= TO DO =
Find the word "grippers" in the listing below. Copy every line that has it.

= DATA BELOW =
------------------------------------------------------------
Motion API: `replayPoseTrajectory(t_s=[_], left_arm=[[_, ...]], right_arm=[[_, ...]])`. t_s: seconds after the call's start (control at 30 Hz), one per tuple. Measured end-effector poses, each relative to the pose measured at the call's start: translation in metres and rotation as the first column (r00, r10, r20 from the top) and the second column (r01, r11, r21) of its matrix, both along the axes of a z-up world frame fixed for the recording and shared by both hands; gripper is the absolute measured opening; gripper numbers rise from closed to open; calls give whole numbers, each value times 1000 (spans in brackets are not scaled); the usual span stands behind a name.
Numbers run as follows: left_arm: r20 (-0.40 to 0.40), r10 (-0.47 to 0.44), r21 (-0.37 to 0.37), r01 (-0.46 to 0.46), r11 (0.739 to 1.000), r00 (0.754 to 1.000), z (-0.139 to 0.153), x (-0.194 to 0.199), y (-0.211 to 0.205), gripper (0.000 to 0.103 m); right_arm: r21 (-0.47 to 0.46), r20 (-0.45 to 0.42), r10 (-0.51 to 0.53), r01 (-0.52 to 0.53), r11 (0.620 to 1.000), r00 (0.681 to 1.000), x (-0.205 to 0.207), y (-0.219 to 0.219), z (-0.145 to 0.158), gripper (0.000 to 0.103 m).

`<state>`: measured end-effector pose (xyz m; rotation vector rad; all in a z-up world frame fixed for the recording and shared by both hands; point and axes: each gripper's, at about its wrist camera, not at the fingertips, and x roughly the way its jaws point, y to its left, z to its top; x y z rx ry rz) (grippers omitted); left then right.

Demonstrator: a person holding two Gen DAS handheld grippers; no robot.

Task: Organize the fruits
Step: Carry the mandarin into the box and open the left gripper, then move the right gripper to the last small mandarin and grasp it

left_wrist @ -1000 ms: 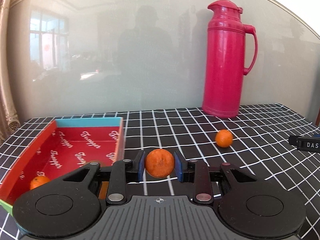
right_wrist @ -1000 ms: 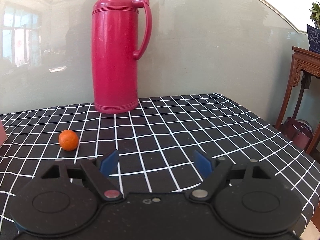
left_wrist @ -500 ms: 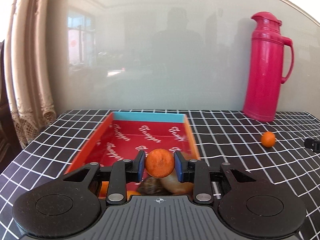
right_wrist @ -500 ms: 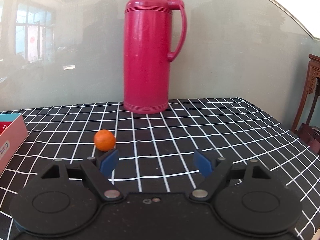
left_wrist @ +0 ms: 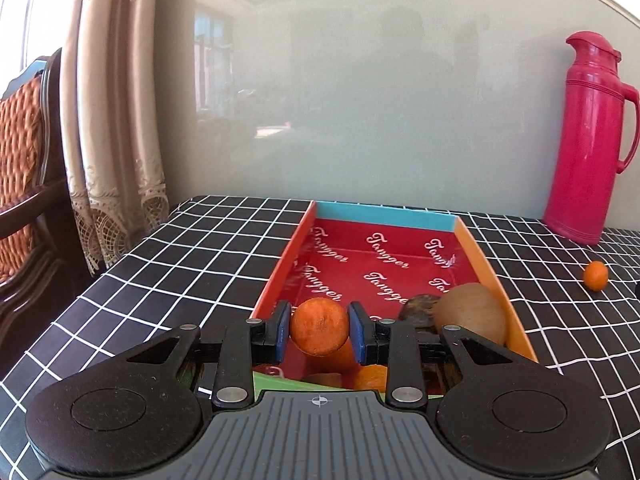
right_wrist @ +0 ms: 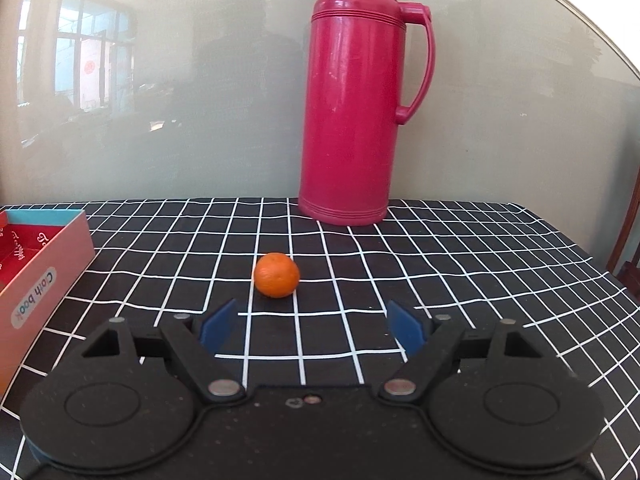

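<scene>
Here my left tool (left_wrist: 319,332) grips a small orange fruit (left_wrist: 319,331) between its blue pads, holding it in the air over the near end of an open red box (left_wrist: 384,264). The box has a blue far wall, an orange right wall and white script printed on its red floor. A brown kiwi (left_wrist: 472,316) lies inside against the right wall, with a darker fruit (left_wrist: 418,309) just beside it that I cannot identify. Orange shapes show low in the box, mostly hidden behind my tool. My right tool (right_wrist: 312,326) stands wide with nothing between its pads, pointing toward a second orange (right_wrist: 277,275) that sits alone on the black, white-gridded worktop (right_wrist: 440,264). A tall pink thermos jug (right_wrist: 356,96) stands upright behind that orange, near the wall.
</scene>
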<state>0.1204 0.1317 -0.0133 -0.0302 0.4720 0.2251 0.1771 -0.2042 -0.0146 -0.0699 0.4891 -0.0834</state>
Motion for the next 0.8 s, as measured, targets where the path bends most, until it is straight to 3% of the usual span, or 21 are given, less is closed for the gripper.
replayPoseTrajectory(t_s=[0.2,0.4,0.47,0.53,0.73,0.8], left_arm=[[-10,11,-5,-11,1000,1000,-4,2,4,31],[49,17,-4,-16,1000,999,2,-4,1,32],[56,15,-5,-15,1000,998,3,-4,0,37],[58,20,3,-20,1000,998,2,-3,-2,48],[74,12,11,-13,1000,997,4,-3,-8,57],[78,9,15,-10,1000,997,5,-3,-10,65]], right_arm=[[0,-2,5,-5,1000,1000,0,4,0,82],[3,1,-2,2,1000,1000,-1,0,1,82],[4,1,-6,6,1000,1000,-1,-2,1,82],[3,1,-10,10,1000,1000,-1,-5,1,82],[0,1,-23,23,1000,1000,-3,-15,1,83],[0,0,-24,24,1000,1000,-3,-16,0,83]])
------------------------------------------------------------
= SOLUTION FOR THIS EXERCISE =
`<state>`: measured end-effector pose (xyz m; rotation vector rad; all in a z-up world frame fixed for the recording and shared by both hands; point and axes: each gripper's, at about its wrist camera, not at the fingertips, and x roughly the way its jaws point, y to its left, z to its top; x y z rx ry rz) (grippers omitted); left then right.
Demonstrator: a person holding two Gen DAS handheld grippers; no robot.

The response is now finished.